Torsional Stiffness and Its Impact on Robot Cost and Performance

Although strain wave, or “harmonic”, gearing can deliver high reduction ratios in a relatively small form factor, it is well known that the technology also impairs the dynamic performance of robot arms due to elastic deformation that occurs even well below the drive’s rated torque. The resulting design issues give rise to dramatic increases in robot weight and cost.

Torsional Stiffness

This elastic deformation is characterized in terms of “torsional stiffness”. Torsional stiffness is a measure of the angular deflection of the drive as a function of output torque.

Figure 1, based on data published by one manufacturer, illustrates the phenomenon: At even a small fraction of the drive’s rated torque, the torsion angle greatly exceeds the positioning accuracy advertised for the product.

Dynamic Behavior

The above, however, only describes the static impact of torsional stiffness.
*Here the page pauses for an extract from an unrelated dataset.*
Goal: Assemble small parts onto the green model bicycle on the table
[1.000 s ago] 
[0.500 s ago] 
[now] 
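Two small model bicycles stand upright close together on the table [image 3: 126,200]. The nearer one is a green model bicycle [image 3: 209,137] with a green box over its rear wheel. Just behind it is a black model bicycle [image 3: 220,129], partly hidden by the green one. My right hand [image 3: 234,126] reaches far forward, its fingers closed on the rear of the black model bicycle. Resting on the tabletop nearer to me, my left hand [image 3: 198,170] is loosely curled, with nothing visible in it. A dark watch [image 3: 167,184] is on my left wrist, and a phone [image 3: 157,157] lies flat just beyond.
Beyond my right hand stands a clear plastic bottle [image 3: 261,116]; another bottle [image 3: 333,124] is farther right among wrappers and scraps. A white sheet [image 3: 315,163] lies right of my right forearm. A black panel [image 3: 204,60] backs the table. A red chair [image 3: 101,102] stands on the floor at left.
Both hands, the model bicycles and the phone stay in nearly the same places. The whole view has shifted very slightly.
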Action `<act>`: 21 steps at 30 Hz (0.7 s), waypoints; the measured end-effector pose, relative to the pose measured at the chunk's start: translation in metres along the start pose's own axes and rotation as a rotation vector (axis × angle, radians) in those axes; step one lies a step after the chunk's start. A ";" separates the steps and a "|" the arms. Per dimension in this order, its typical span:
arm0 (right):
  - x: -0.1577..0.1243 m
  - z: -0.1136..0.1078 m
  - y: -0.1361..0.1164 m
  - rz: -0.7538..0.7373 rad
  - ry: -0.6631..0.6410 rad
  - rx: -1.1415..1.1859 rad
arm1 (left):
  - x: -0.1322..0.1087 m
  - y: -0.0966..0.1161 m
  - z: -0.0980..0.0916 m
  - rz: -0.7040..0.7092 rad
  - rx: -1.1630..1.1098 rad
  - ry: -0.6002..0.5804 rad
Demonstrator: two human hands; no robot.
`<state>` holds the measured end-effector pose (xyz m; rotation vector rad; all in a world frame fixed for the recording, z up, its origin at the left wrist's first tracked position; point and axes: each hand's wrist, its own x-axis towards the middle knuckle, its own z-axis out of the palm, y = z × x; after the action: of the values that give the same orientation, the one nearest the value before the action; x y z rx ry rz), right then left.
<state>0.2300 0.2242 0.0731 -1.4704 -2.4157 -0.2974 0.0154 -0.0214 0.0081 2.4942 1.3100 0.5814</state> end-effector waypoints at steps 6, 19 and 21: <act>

A study completed by the MIT AI Lab describes the dynamic response of a harmonic drive due to elasticity and other factors as “surprisingly agitated” [1]. The report continues:

Due to the high loads seen by the wave-generator and gear teeth, moderate operating torques can produce substantial transmission torsion. Due to manufacturing inaccuracies, harmonic drives exhibit a small but ubiquitous position error across the transmission. Since torque fluctuations produced by kinematic error can interact with the low stiffness of the transmission to excite resonances, high vibration amplitudes may be generated in some operating ranges.

The resonance frequency at the output of a harmonic drive is given by the formula [2]:

$\displaystyle{\frac{1}{2\pi}} \sqrt{\displaystyle{\frac{K_1}{J}}}$

where K₁ is the drive’s torsional stiffness, in Nm/rad, and J is the load moment of inertia, in kgm². What is acceptable for resonance frequency depends on the application: slow-moving robots can tolerate low-frequency resonances, but faster applications require much higher resonances. A slow-moving welding robot may require only that the resonance be greater than a few Hz, whereas more dynamic robots can only tolerate resonances well above 15-20 Hz.

As an example, a drive providing a rated torque of 10 Nm, selected in accordance with the manufacturer’s torque and lifetime specifications, may be entirely adequate for moving an positioning a certain payload with a moment of inertia of 5 kgm², but the load would produce a drive resonance of only 5 Hz – suitable for only the slowest applications. Referring to Figure 2, the designer would need to specify a harmonic drive with almost ten times the rated torque needed in order to support a faster-moving robot.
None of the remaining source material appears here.